The industry is keeping a close eye on how demand will fluctuate when the PTC ends. The subsidy has helped create strong growth in the U.S. wind market, but as part of a 2015 deal to extend the credit, the PTC will phase out completely after 2019
The looming expiration of both the PTC and the investment tax credit, or ITC, for renewable energy projects — absent action from Congress, which could still happen — has raised concerns among renewable energy advocates about growth beyond 2020. The laboratory, or NREL, study found that "wind is generally economically competitive before the tax credits expire but tends to become less competitive after, while [photovoltaic] is generally competitive both before and after the expiration of the tax credits."
Under various models, NREL projected that total U.S. operating installed wind capacity will be between 111 GW and 338 GW by 2030, with 135 GW as a reference scenario. Total installed solar capacity will reach between 112 GW and 383 GW by 2030, the report projected, and the reference scenario is 242 GW. The models tested scenarios for the wind and solar markets under different variables, including the extension or expiration of tax credits, the imposition of carbon dioxide fees, high or low natural gas prices, high or low economic growth, and high or low capital cost assumptions.

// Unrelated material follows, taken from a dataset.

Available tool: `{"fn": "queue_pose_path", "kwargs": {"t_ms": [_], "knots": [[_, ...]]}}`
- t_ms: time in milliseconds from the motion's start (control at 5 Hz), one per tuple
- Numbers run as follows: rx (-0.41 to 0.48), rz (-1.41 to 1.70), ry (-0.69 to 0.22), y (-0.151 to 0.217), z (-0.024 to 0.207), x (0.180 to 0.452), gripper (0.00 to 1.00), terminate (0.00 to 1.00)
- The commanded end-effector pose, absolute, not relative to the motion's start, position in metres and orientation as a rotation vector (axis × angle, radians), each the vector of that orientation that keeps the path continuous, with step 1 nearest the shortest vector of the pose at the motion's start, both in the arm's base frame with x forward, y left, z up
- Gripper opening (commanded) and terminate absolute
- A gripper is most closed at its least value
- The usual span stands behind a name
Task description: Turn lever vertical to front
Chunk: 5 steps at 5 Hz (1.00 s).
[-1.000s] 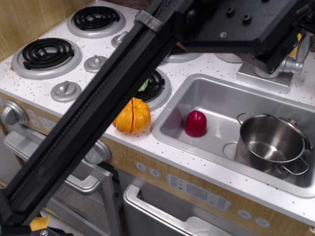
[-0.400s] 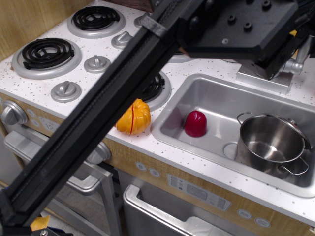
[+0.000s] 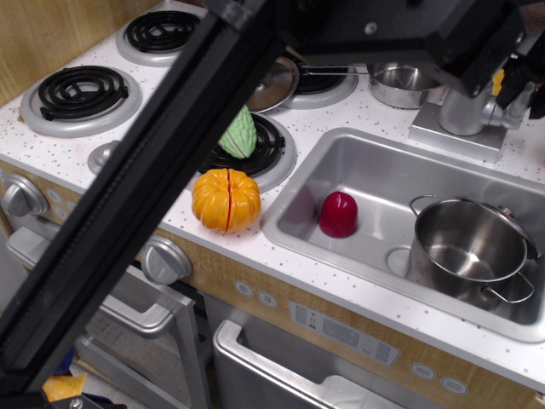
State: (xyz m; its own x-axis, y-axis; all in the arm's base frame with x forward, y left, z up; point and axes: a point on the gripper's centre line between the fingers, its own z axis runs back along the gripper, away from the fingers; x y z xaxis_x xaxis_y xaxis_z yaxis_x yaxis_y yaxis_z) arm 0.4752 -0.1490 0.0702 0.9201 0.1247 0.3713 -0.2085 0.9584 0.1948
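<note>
The shiny tap column (image 3: pixel 464 109) stands on its square base (image 3: pixel 450 135) behind the sink at the top right. The lever (image 3: pixel 511 116) shows only as a short grey stub on the column's right side, partly covered by my gripper. My gripper (image 3: pixel 528 94) is at the frame's right edge, right at the lever, with black fingers (image 3: pixel 519 78) around or against it. I cannot tell whether the jaws are closed on it. The black arm runs diagonally from the bottom left to the top right and hides the top of the tap.
The sink (image 3: pixel 383 170) holds a red toy (image 3: pixel 338 213) and a steel pot (image 3: pixel 468 249). An orange pumpkin (image 3: pixel 226 200) and a green vegetable (image 3: pixel 238 136) lie by the front burner. A small pot (image 3: pixel 400 83) and a lid (image 3: pixel 272 85) sit at the back.
The arm has swung back and to the right, uncovering the green vegetable, lid and back pot. The gripper has moved right, over the lever, which showed more plainly before.
</note>
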Motion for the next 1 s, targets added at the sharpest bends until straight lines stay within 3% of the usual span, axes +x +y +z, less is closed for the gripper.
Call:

In the tax credit extension case, wind capacity is lower than in the reference case of 135 GW in the early 2020s, "suggesting that capacity in the near term is overbuilding in the reference case in order to take advantage of the tax credits before they expire." If the PTC expires, "capacity additions immediately fall to zero in 2020 and total installed capacity remains at 111 GW through 2030," the study says.
Originally enacted in the Energy Policy Act of 1992 and extended 10 times between 1994 and 2015, the PTC offers 1.5 cents/kWh in 1993 dollars adjusted for inflation. The paper assumes a tax credit of 2.3 cents/kWh. Policy uncertainty from lapses and extensions of the tax credit have "created a volatile market which had a boom-and-bust cycle," according to the study. The PTC has expired for all renewable technologies other than wind.
The ITC, originally enacted as a part of the Energy Policy Act of 2005, offers a payment of 30% of the qualified property expenditures. Congress extended it for eight years as a part of a 2008 bill. Solar has a permanent 10% ITC.